High-impact AI is defined by use-case domain rather than technical architecture. Systems used in employment, education, finance, healthcare, criminal justice, and critical infrastructure fall within the high-impact category and trigger heightened obligations including conformity assessment, human oversight, and individual notification requirements.
Does the Korea AI Basic Act apply to foreign companies that do not have a Korean subsidiary?
Yes. The Act applies to developers and deployers of AI systems operating in or targeting the Korean market, regardless of where the company is incorporated. Multinationals with Korean-market products or services should assess extraterritorial exposure and allocate compliance responsibilities between developers and deployers in their contracts.
What conformity assessment process is required before deploying high-impact AI in Korea?
The Act mandates conformity assessment procedures for high-impact AI prior to deployment, but detailed procedural rules will be issued through MSIT guidance. Organizations should build documentation and risk management records sufficient to demonstrate conformity readiness and monitor regulatory guidance as it is published ahead of the January 2026 effective date.
How does the Korea AI Basic Act treat generative AI compared to the EU AI Act?
Both regimes impose disclosure obligations on generative AI outputs, but the Korea AI Basic Act focuses specifically on watermarking or disclosure where AI-generated content could cause public confusion, rather than the EU AI Act's broader transparency and copyright provenance requirements.

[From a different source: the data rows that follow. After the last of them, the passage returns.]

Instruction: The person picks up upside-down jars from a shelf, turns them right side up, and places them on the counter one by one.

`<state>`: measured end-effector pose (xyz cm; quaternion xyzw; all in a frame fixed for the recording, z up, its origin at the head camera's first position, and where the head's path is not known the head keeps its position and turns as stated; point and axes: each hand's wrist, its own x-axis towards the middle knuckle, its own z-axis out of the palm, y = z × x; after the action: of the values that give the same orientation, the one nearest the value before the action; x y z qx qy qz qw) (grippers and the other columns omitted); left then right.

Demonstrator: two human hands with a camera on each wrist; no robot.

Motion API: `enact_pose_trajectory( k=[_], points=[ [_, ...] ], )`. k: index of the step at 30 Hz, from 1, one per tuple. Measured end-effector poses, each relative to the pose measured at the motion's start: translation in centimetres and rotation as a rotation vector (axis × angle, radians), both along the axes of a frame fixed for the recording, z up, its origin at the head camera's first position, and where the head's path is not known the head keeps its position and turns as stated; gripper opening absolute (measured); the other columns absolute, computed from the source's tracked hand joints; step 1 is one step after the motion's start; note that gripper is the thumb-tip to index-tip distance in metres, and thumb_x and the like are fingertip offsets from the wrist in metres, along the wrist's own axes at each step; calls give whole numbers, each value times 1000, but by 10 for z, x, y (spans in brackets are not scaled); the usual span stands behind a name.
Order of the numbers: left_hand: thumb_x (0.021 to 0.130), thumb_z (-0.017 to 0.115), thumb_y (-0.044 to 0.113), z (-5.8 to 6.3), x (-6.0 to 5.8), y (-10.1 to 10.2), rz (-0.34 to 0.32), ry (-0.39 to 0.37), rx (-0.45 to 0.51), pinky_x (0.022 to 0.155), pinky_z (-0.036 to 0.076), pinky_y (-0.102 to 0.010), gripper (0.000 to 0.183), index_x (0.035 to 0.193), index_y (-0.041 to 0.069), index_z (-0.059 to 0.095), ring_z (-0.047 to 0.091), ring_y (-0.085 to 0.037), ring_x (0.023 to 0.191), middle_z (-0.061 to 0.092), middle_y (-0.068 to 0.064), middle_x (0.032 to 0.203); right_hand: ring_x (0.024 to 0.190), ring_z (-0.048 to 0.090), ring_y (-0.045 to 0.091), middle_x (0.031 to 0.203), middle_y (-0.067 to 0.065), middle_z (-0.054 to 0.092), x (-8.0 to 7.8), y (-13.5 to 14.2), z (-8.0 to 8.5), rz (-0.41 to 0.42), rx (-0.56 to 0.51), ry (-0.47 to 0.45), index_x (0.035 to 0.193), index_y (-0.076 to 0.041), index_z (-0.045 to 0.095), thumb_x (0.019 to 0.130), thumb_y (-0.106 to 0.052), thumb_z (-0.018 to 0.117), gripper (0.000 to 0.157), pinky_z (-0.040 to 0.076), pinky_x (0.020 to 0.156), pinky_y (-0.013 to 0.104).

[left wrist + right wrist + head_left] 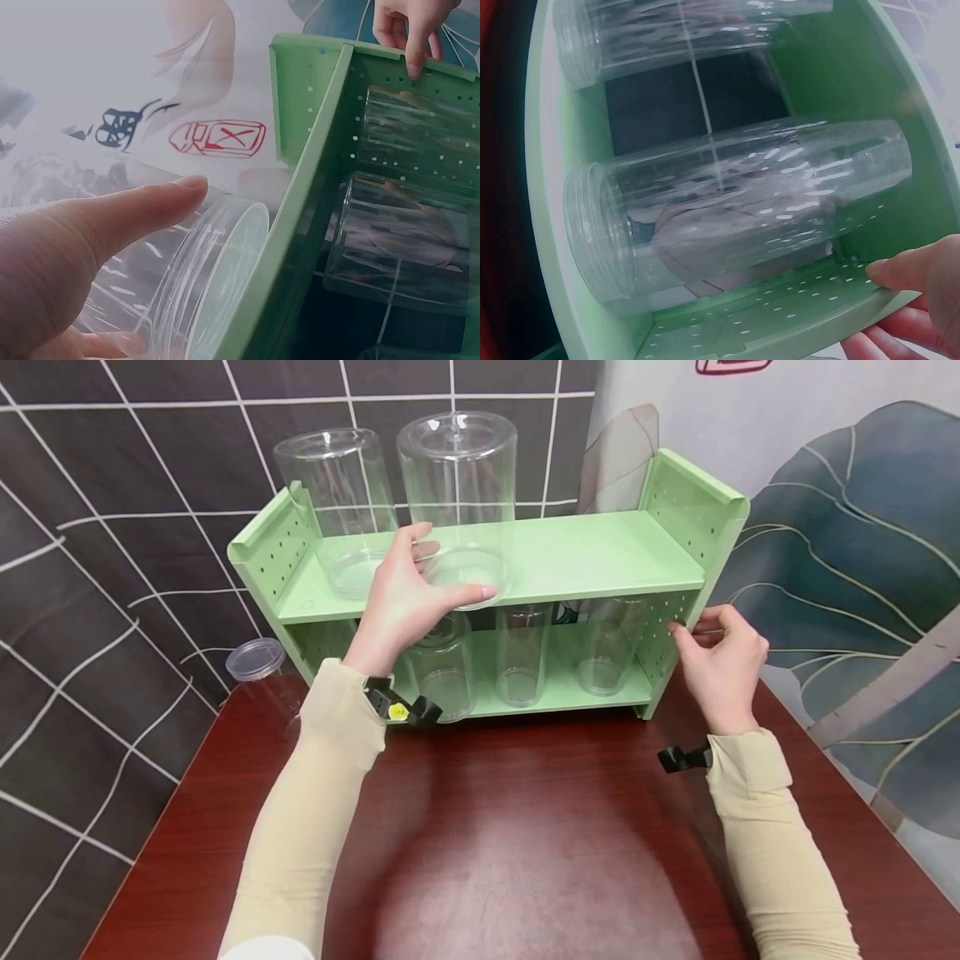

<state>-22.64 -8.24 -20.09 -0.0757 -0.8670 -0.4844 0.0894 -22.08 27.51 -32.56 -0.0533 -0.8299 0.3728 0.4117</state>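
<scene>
A large clear plastic jar (457, 485) stands on the upper board of a green two-tier shelf (600, 547), its ridged end down. My left hand (412, 593) grips this jar low down, thumb across the front and fingers round its left side. In the left wrist view, the thumb (150, 214) lies along the jar wall just above the ridged rim (214, 277). At the shelf's right side panel, my right hand (720, 652) pinches the front edge between thumb and fingers. In the right wrist view, the thumb (911, 270) presses the panel's inner face.
Another large clear jar (337, 493) stands left on the upper board. Slimmer clear jars (521, 656) line the lower board. A lidded jar (258, 668) stands on the red-brown table (540, 827) beside the shelf's left side. A dark tiled wall (97, 568) rises behind.
</scene>
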Motion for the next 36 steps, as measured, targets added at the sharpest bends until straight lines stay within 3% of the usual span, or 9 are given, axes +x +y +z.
enact_pose_trajectory(
  k=[10, 20, 24, 27, 31, 36],
  points=[
    [53, 87, 53, -11, 19, -3, -22, 60, 43, 96, 36, -22, 104, 139, 28, 33, 44, -11, 120, 46, 7, 133, 68, 55, -3, 84, 6, 68, 0, 1, -1, 4, 9, 16, 96, -6, 68, 81, -29, 71, 28, 42, 61, 10],
    [54, 87, 50, -27, 38, 0, -46, 178, 94, 96, 37, -20, 101, 138, 29, 36, 47, -8, 115, 48, 7, 130, 68, 54, -4, 86, 7, 68, -1, 0, -1, 1, 10, 16, 97, -5, 68, 81, -29, 71, 29, 41, 61, 10],
    [61, 89, 34, -22, 62, 3, -58, 222, 131, 98, 37, -21, 95, 139, 19, 37, 47, -10, 118, 50, 0, 132, 68, 54, -3, 86, 7, 68, -2, -2, -1, 5, 13, 25, 97, -5, 68, 81, -29, 71, 29, 42, 62, 10],
    [62, 89, 20, -22, 78, 5, -57, 269, 156, 100, 37, -27, 80, 125, 4, 43, 45, -14, 122, 47, -5, 135, 69, 55, -2, 86, 7, 68, -2, -3, -2, 5, 8, 29, 97, -5, 68, 81, -29, 71, 29, 42, 62, 10],
    [58, 91, 27, -46, 79, 1, -43, 327, 140, 97, 40, -27, 80, 120, 7, 44, 46, -9, 118, 48, 5, 132, 69, 55, -1, 87, 6, 68, -1, -3, -2, -4, -9, 17, 98, -6, 69, 81, -31, 71, 30, 42, 62, 10],
    [56, 88, 45, -83, 79, -6, -53, 299, 114, 94, 41, -29, 91, 131, 26, 40, 48, -3, 112, 50, 15, 126, 70, 55, -1, 89, 6, 68, 1, -4, -1, -4, -11, 0, 100, -6, 68, 82, -31, 71, 31, 42, 62, 10]
  ],
)
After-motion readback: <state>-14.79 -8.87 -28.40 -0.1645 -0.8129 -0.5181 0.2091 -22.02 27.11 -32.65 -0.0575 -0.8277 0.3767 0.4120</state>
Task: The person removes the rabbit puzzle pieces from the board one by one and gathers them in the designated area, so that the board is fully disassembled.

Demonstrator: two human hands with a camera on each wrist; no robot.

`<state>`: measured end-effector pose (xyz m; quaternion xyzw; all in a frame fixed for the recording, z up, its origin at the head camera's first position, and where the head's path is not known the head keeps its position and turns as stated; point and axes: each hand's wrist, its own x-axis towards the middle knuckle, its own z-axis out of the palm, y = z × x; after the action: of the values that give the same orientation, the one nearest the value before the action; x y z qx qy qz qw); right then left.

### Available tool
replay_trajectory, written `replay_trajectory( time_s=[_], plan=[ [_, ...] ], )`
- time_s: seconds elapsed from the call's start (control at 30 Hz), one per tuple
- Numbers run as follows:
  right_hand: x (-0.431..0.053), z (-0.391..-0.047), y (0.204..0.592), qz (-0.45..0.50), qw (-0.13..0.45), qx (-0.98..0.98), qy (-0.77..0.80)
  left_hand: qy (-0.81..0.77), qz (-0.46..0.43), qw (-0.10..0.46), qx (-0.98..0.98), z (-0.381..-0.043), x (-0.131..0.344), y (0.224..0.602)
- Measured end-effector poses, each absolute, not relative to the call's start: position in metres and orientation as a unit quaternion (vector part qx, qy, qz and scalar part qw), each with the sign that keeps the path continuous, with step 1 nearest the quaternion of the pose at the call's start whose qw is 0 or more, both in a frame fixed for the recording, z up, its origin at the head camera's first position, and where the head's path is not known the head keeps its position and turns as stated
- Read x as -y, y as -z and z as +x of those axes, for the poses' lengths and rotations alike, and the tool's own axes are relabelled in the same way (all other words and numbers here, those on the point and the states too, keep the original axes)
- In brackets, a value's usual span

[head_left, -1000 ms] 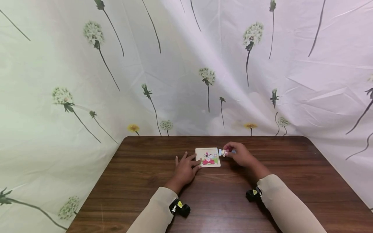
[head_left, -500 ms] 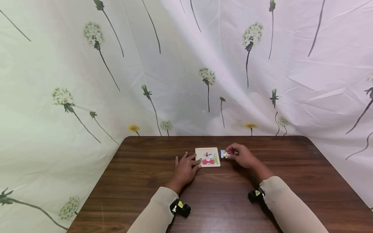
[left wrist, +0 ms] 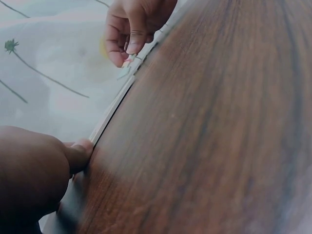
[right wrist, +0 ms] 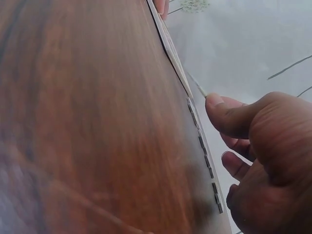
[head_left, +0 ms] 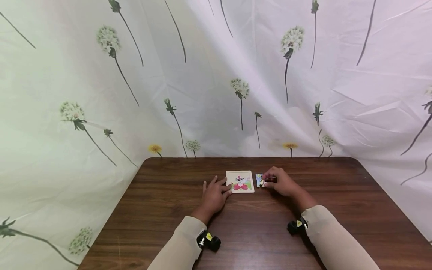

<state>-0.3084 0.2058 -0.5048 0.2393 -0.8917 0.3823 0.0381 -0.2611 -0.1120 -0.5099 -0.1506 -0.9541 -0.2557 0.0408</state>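
Observation:
A small square picture puzzle board (head_left: pixel 239 173) with a pale frame lies on the table, with a cartoon animal in red on it. My left hand (head_left: pixel 214 197) rests at its left side, fingers spread; in the left wrist view the thumb (left wrist: pixel 80 152) touches the board's edge. To the right of the board, my right hand (head_left: pixel 282 183) pinches a thin puzzle piece (right wrist: pixel 201 89) between thumb and fingertips, held tilted above the table. Under that hand several flat puzzle pieces (right wrist: pixel 205 153) lie in a row, mostly hidden from the head view.
The brown wood-grain table (head_left: pixel 249 232) reaches back to a white curtain (head_left: pixel 209 112) printed with dandelions. Black wrist cameras (head_left: pixel 212 243) are strapped over both beige sleeves (head_left: pixel 182 243).
My right hand has drawn slightly right, away from the board, and the piece in its fingers has turned. The left hand stays in place on the board.

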Motion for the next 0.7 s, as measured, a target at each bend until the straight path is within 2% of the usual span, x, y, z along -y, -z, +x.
replay_trajectory(
  time_s=[0.7],
  plan=[
    [-0.206,-0.3032,0.5064,0.214,0.034,0.909,-0.356,0.252,-0.145,0.051,0.955,-0.2568,0.1105,0.5105]
  ],
)
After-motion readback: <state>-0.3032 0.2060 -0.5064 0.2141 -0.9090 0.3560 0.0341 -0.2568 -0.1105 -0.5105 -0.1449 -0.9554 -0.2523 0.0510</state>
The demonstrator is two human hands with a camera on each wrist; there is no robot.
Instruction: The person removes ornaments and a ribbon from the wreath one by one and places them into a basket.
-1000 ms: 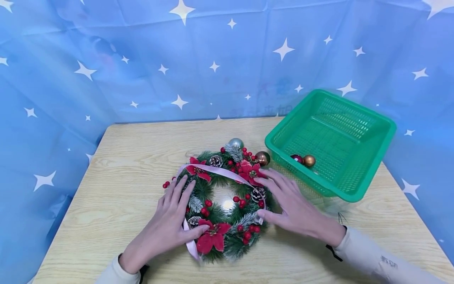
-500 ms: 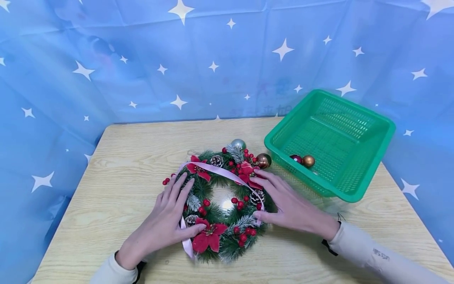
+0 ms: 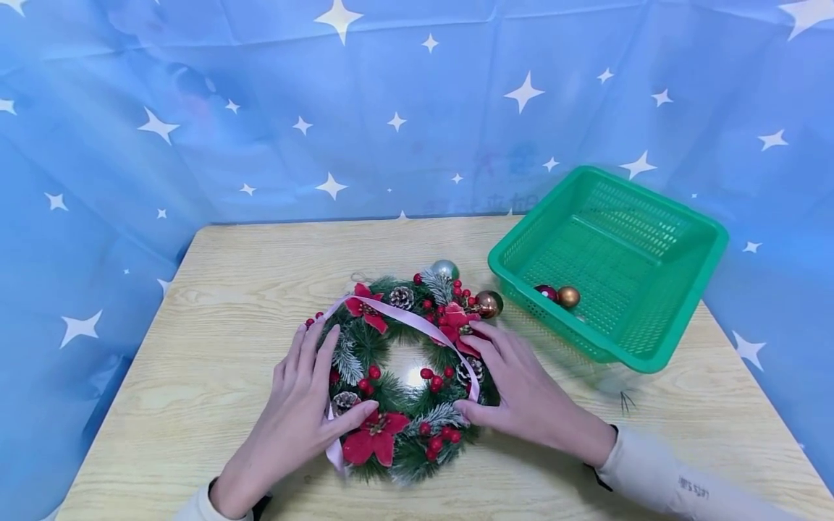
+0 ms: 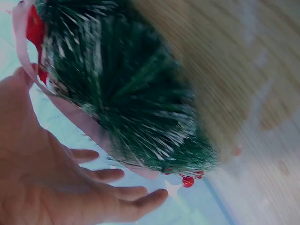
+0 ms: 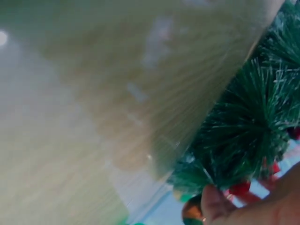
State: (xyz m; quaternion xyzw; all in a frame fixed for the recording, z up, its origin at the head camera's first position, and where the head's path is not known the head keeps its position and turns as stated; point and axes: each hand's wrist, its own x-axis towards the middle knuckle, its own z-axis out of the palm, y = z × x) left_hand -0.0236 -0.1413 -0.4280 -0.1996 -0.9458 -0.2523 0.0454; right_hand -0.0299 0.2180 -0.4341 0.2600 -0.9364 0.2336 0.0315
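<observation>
A green Christmas wreath (image 3: 371, 344) with red poinsettias (image 3: 376, 438), pinecones and red berries lies flat on the table. Loosely draped over its top and sides is a pale pink ribbon (image 3: 407, 317). My left hand (image 3: 293, 412) rests along the wreath's left side, fingers spread and thumb by the lower poinsettia; the left wrist view shows its open palm beside the ribbon. At the right side, my right hand (image 3: 521, 391) touches the wreath with relaxed fingers near the upper poinsettia, its thumb near the ribbon's end. A silver ball (image 3: 446, 270) and a bronze ball (image 3: 489, 304) sit at the upper right edge.
A green plastic basket (image 3: 691, 304) stands at the back right, close to the bronze ball. Inside lie a dark red ball (image 3: 546, 292) and a copper ball (image 3: 568, 296). Behind the wooden table (image 3: 260, 275) hangs a blue star-patterned cloth (image 3: 391, 87).
The wreath has turned slightly clockwise: its lower poinsettia has shifted left and the balls at its top have shifted right. Both hands have moved slightly left with it.
</observation>
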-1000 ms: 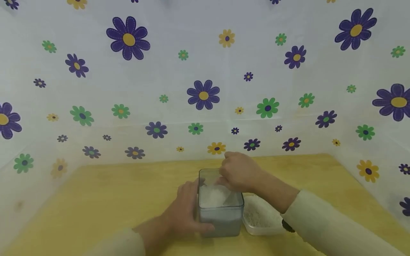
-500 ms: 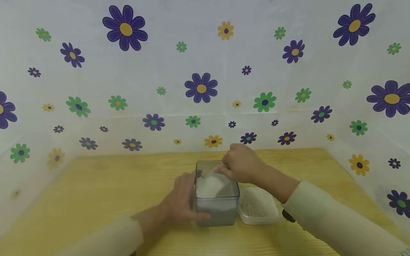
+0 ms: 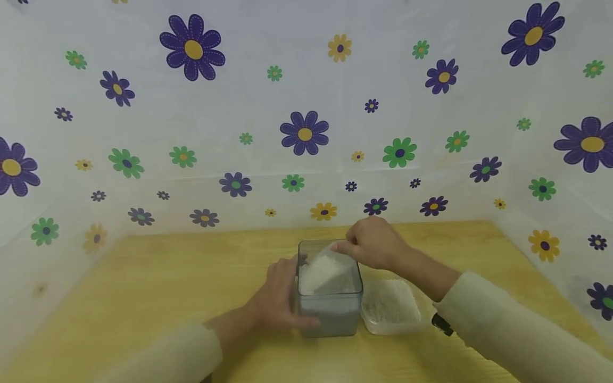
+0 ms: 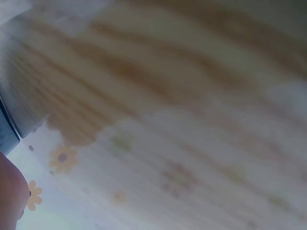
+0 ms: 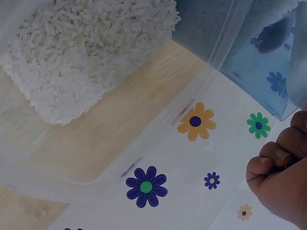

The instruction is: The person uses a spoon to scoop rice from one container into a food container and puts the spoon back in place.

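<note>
A tall clear square container [image 3: 330, 316] of white rice stands on the table, its rim facing up. My left hand [image 3: 278, 298] holds its left side, thumb across the front; in the left wrist view only a bit of that hand [image 4: 10, 194] shows beside the container's edge [image 4: 7, 129]. Over the container's right rim, my right hand [image 3: 378, 244] grips a translucent scoop [image 3: 329, 251], tilted and lying against the white rice [image 3: 325, 274]. Curled fingers of the right hand [image 5: 283, 175] appear in the right wrist view; the scoop's handle is hidden.
A low clear tub [image 3: 390, 329] with rice [image 5: 91, 52] stands just right of the tall container, under my right forearm. The wooden table [image 3: 191, 276] meets a white flowered sheet [image 3: 249, 106] at the back and sides. A dark object [image 3: 441, 324] shows beneath the right sleeve.
My right hand has drawn up and to the right, bringing the scoop into clearer view with rice against it. The left hand stays on the container. The head view has shifted slightly.
</note>
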Tool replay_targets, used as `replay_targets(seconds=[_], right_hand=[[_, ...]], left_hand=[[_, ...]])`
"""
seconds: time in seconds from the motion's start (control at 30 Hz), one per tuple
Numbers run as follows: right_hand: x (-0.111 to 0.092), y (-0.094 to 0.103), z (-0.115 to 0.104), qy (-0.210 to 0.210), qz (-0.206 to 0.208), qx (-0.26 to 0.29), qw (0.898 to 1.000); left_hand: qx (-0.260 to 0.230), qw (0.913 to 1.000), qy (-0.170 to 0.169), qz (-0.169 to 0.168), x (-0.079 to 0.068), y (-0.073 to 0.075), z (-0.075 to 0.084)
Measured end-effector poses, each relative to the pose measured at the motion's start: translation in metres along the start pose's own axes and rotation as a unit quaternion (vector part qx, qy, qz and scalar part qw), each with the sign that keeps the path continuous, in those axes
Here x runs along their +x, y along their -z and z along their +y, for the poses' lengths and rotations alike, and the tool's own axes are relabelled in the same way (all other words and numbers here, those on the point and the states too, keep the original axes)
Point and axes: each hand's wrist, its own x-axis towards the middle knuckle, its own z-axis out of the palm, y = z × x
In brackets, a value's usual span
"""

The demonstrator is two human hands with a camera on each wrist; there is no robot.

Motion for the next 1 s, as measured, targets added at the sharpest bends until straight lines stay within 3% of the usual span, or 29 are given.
replay_targets(seconds=[0.37, 0.63, 1.0], right_hand=[[-0.003, 0.006, 0.008, -0.009, 0.008, 0.061, 0.998], [-0.011, 0.014, 0.020, -0.061, -0.005, 0.113, 0.992], [-0.025, 0.027, 0.042, -0.093, 0.020, 0.139, 0.986]], left_hand=[[-0.019, 0.9996, 0.020, -0.010, -0.005, 0.006, 0.009], [-0.013, 0.9992, 0.031, -0.024, -0.005, 0.006, 0.008], [-0.007, 0.9996, 0.022, -0.018, -0.006, 0.005, 0.006]])
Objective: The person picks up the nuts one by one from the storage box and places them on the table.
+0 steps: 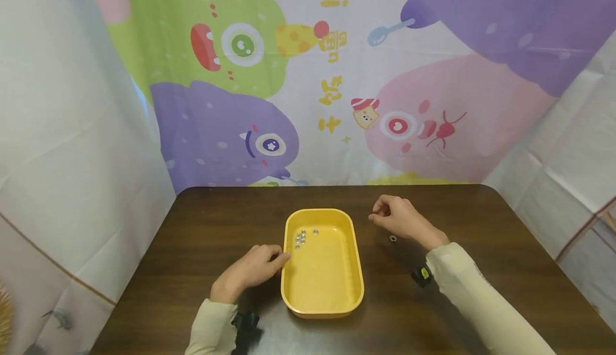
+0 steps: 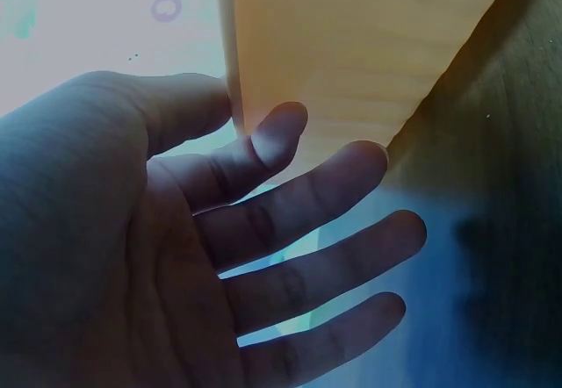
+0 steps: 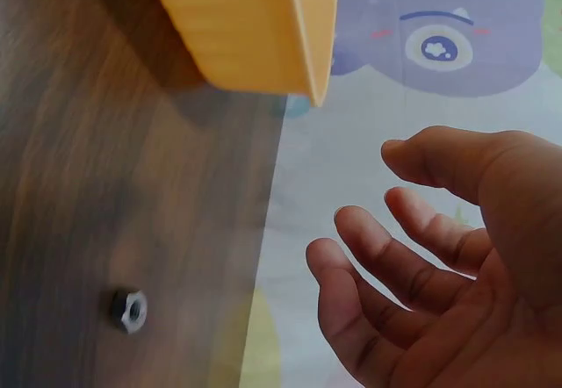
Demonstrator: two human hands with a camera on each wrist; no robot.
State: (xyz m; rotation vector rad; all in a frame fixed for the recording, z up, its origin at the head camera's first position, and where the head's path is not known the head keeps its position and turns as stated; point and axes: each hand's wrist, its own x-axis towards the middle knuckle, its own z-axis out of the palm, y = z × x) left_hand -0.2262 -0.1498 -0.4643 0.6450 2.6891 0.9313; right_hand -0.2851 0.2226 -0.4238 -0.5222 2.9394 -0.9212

Korean compliance programs should verify that watermarking or disclosure mechanisms are technically feasible and deployed before go-live.
What are the penalties for non-compliance with the Korea AI Basic Act?
The Act includes penalty provisions for non-compliance, including fines, but specific penalty amounts and enforcement procedures will be detailed in implementing regulations issued by MSIT. Compliance officers should track subsidiary legislation closely, as penalty thresholds and enforcement mechanisms are expected to be clarified before the January 22, 2026 effective date.